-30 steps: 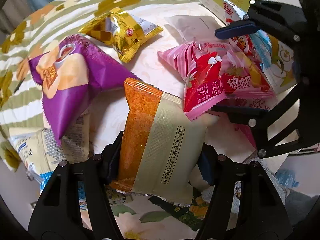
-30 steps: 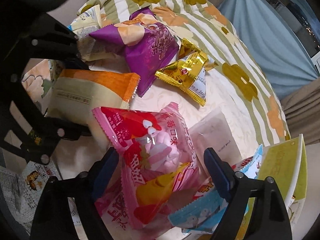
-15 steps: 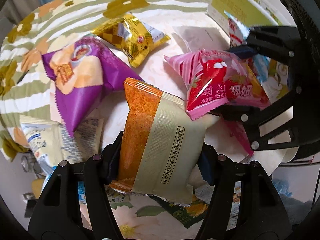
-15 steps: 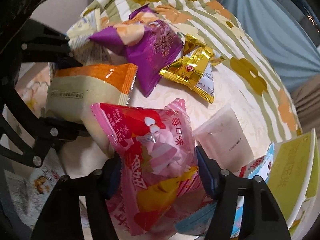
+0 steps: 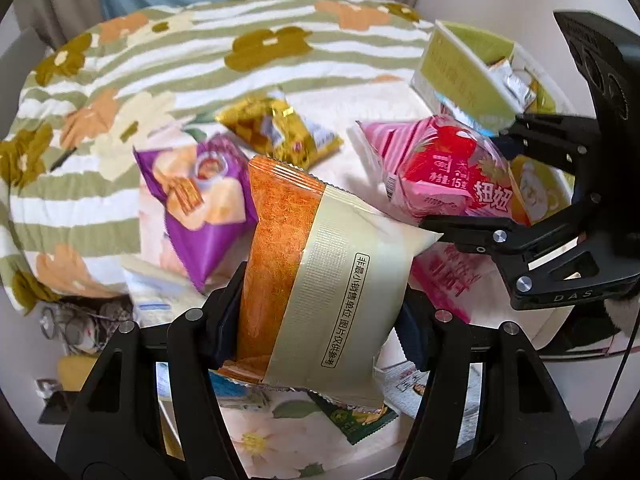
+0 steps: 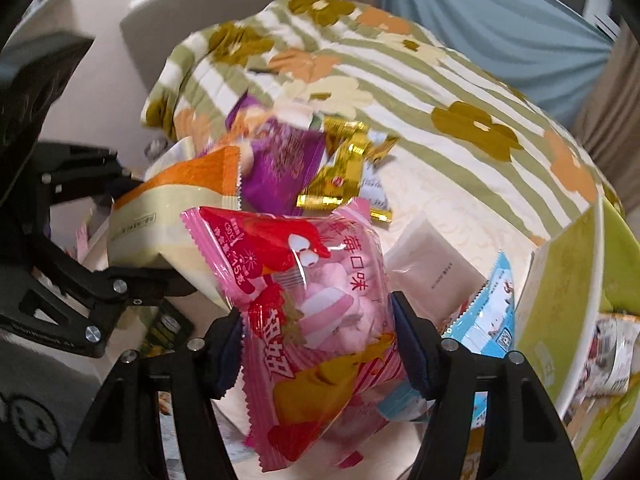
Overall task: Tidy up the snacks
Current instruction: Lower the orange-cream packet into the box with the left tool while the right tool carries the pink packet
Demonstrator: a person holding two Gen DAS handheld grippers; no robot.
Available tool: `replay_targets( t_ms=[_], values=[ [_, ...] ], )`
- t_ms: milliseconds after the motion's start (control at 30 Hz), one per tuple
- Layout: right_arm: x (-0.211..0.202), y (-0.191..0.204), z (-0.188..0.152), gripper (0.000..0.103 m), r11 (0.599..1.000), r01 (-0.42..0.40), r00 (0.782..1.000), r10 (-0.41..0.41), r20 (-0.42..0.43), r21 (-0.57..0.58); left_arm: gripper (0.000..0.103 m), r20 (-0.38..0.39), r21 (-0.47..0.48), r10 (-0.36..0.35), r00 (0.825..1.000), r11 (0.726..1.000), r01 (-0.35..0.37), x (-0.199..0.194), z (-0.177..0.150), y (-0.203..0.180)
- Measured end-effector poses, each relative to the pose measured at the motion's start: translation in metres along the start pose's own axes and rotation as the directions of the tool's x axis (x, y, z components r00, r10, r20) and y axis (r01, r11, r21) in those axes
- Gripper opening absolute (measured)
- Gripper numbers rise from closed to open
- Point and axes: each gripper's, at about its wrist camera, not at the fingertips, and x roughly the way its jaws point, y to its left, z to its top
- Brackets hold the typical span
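1. Left wrist view: the left gripper [image 5: 320, 316] pinches an orange-and-cream snack packet [image 5: 316, 280] between its fingers [image 5: 224, 316], pads pressed into both side edges, the packet tilted and lifted off the surface [image 5: 360, 168].
2. Just past it lie a purple snack bag [image 5: 196, 204] and, farther back, a gold packet [image 5: 280, 132], both on the pale surface.
3. To the right, the right gripper [image 5: 472, 184] holds a pink strawberry packet [image 5: 444, 172], and behind it stands a green box [image 5: 460, 76] with packets inside.
4. Right wrist view: the right gripper's jaws have just closed in, and now its fingers [image 6: 412, 348] clamp the pink packet at both sides, raised above a blue packet [image 6: 488, 312] and a white sachet [image 6: 432, 264].
5. Farthest back, a green-striped flowered blanket [image 6: 400, 80] covers the rest.
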Motion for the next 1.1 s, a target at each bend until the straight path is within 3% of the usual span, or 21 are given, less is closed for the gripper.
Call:
replay_targets(
  t_ms=[300,633,867,1100],
  values=[
    [-0.053,-0.008,-0.001,0.062,0.991,-0.05,0.993,0.036,0.113,0.128,0.061,0.079,-0.054,0.017,0.997,0.998,-0.013,-0.042,0.019,-0.005],
    [-0.137,-0.042,-0.012,0.062,0.971,-0.181,0.949,0.131,0.286,0.158,0.061,0.205,-0.151,0.111,0.972,0.985,-0.081,-0.094,0.051,-0.052],
    [-0.189,-0.098,-0.046,0.062,0.98,-0.119,0.941,0.06,0.334,0.161,0.061,0.253,-0.136,0.1,0.962,0.988,-0.067,-0.092,0.081,-0.125],
    [-0.217,-0.16,-0.085,0.062,0.971,0.0,0.952,-0.072,0.296,0.238,0.061,0.254,-0.101,0.052,0.966,0.995,-0.027,-0.063,0.116,-0.207]
  ],
)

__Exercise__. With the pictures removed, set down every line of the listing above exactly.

__Output below__.
-30 steps: 
-30 steps: 
-15 steps: 
-15 steps: 
+0 steps: 
+0 steps: 
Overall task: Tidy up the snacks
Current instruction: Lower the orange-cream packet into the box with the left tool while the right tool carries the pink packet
Demonstrator: a person holding two Gen DAS handheld grippers; no robot.
Available tool: `replay_targets( t_ms=[_], values=[ [_, ...] ], )`
- t_ms: milliseconds after the motion's start (control at 30 Hz), one per tuple
- Layout: right_arm: x (-0.211..0.202), y (-0.191..0.204), z (-0.188..0.152), gripper (0.000..0.103 m), r11 (0.599..1.000), r01 (-0.42..0.40), r00 (0.782..1.000), r10 (-0.41..0.41), r20 (-0.42..0.43), r21 (-0.57..0.58); left_arm: gripper (0.000..0.103 m), r20 (-0.38..0.39), r21 (-0.47..0.48), r10 (-0.36..0.35), r00 (0.825..1.000), r11 (0.726..1.000), r01 (-0.35..0.37), x (-0.199..0.194), z (-0.177..0.150), y (-0.203..0.180)
- Measured end-effector poses, each relative to the pose measured at the motion's start: translation in metres along the start pose's own axes and rotation as the directions of the tool's x axis (x, y, z components r00, r10, r20) and y axis (r01, r11, r21) in those axes
- Gripper opening absolute (measured)
- Gripper numbers rise from closed to open
- Point and axes: each gripper's, at about its wrist camera, not at the fingertips, and x roughly the way its jaws point, y to its left, z to its top
- Brackets hold the typical span
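1. Left wrist view: the left gripper [image 5: 320, 316] pinches an orange-and-cream snack packet [image 5: 316, 280] between its fingers [image 5: 224, 316], pads pressed into both side edges, the packet tilted and lifted off the surface [image 5: 360, 168].
2. Just past it lie a purple snack bag [image 5: 196, 204] and, farther back, a gold packet [image 5: 280, 132], both on the pale surface.
3. To the right, the right gripper [image 5: 472, 184] holds a pink strawberry packet [image 5: 444, 172], and behind it stands a green box [image 5: 460, 76] with packets inside.
4. Right wrist view: the right gripper's jaws have just closed in, and now its fingers [image 6: 412, 348] clamp the pink packet at both sides, raised above a blue packet [image 6: 488, 312] and a white sachet [image 6: 432, 264].
5. Farthest back, a green-striped flowered blanket [image 6: 400, 80] covers the rest.
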Motion for the next 1.1 s, a target at each bend until the straight path is within 3% of the usual span, or 21 are given, less is closed for the gripper.
Call:
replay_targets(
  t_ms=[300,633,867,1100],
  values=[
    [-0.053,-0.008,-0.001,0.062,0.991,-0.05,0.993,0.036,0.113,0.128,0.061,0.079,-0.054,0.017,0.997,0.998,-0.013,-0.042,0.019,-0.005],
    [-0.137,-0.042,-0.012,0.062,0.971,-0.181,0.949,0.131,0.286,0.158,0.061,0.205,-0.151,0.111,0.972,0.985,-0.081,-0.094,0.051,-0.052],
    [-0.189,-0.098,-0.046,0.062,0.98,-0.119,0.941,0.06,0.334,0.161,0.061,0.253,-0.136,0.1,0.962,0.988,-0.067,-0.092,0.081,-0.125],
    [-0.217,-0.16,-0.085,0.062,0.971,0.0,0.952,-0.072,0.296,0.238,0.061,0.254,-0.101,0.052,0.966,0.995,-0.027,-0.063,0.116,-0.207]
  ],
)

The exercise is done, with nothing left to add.